CHAPITRE 1
La jeune fille qui essayait de prendre les escaliers sans faire de bruit, sursauta et se retourna vivement. Le salon s’éclaira soudain, laissant apparaitre John, son beau-père. Il s’approche d’elle en la regardant de haut en bas.
- Je viens de te poser une question. D’où est ce que tu sors habillée comme ça ?
- Ce ne sont pas tes affaires ! Laisses moi tranquille, je suis fatiguée.
- Tu ne me parles pas comme ça petite effrontée ! répondit-il sur un ton méprisant. Tu as intérêt à me répondre sur le champ sinon…

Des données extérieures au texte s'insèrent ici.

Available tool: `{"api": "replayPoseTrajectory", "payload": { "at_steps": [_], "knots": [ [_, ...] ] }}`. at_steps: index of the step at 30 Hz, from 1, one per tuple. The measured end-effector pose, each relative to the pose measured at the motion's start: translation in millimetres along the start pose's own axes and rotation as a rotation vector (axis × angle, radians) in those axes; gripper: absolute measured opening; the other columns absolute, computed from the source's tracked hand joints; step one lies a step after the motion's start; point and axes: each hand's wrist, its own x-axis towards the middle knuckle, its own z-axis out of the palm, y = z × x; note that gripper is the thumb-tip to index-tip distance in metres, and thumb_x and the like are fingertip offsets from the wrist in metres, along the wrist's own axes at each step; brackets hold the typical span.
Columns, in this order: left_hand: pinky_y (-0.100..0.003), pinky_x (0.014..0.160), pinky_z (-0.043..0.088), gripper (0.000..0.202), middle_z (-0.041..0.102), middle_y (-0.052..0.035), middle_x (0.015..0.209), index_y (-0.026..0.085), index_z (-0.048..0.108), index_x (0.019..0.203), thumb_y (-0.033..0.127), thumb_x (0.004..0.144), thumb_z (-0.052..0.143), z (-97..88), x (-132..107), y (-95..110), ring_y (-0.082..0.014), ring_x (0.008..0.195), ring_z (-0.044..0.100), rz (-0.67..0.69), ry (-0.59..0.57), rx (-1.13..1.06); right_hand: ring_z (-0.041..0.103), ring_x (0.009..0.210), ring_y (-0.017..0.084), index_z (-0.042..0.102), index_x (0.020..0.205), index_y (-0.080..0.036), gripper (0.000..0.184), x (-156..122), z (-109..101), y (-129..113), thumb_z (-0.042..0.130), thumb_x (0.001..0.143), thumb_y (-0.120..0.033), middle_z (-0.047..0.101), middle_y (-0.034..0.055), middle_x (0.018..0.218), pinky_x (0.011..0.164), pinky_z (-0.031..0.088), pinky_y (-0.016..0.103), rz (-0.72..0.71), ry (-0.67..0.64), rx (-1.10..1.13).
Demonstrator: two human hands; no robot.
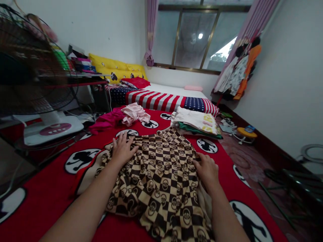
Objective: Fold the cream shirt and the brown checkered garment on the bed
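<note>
A brown-and-beige checkered garment (pixel 163 171) with a round printed motif lies spread and wrinkled on a red blanket (pixel 121 228) in front of me. My left hand (pixel 123 149) rests on its upper left part with the fingers spread. At the right edge, my right hand (pixel 208 171) has its fingers bent around the cloth, thumb towards the garment. A piece of beige fabric (pixel 89 174) with a dark edge shows beneath it on the left. Just beyond the garment sits a stack of folded clothes (pixel 195 121), white on top and green below.
Crumpled magenta cloth (pixel 108 121) and pale pink cloth (pixel 135 113) lie at the far left of the blanket. A fan (pixel 32 67) stands at the left. Behind is a bed with a striped cover (pixel 156 100). A yellow stool (pixel 246 132) and a dark chair (pixel 300 188) are at the right.
</note>
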Motion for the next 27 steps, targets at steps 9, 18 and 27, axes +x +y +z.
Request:
{"api": "replayPoseTrajectory", "payload": {
  "at_steps": [9,18,27],
  "knots": [
    [-0.046,0.103,0.039,0.049,0.051,-0.0126,0.137,0.019,0.052,0.133,0.033,0.085,0.052,-0.7,7.3,-21.4,-0.0314,0.126,0.046,-0.077,0.151,-0.167,0.062,0.082,0.024,0.072,0.095,-0.019,0.033,6.0,-18.4,41.1,0.049,0.079,-0.035,0.069,0.0094,0.093,0.069,0.043,0.032,0.273,0.47,0.277],
    [-0.034,0.087,0.048,0.038,0.065,-0.0095,0.114,0.025,0.066,0.117,0.033,0.082,0.053,-21.3,19.3,-29.1,-0.0269,0.105,0.061,0.027,-0.105,-0.125,0.062,0.089,0.028,0.062,0.12,-0.023,0.049,1.9,-26.6,10.3,0.05,0.082,-0.051,0.069,0.0087,0.097,0.073,0.044,0.035,0.132,0.165,0.042],
    [-0.03,0.066,0.048,0.011,0.067,-0.002,0.065,0.021,0.068,0.061,0.017,0.051,0.069,-55.1,67.5,-24.6,-0.0243,0.07,0.064,0.042,-0.42,-0.234,0.067,0.086,0.029,0.068,0.088,-0.023,0.024,3.3,-20.9,-0.5,0.055,0.077,-0.041,0.072,0.0089,0.085,0.069,0.046,0.035,0.086,-0.226,0.066]
  ]
}}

- Sinon tu me feras quoi hein ? répliqua-t-elle en le défiant du regard. Tu n’es qu’un parasite ici, ta place est loin de cette maison et de nous !
John s’apprêta à lui donner une gifle lorsque Kenny apparut du haut de l’escalier, vêtue d’une robe de chambre qui lui arrivait à mi-cuisses. Elle fronça les sourcils en voyant la main de John suspendue en l’air.
- Il se passe quoi ici ? vous avez quoi à hurler de la sorte ? Ils se turent tous les deux et Kenny s’approcha en les scrutant du regard.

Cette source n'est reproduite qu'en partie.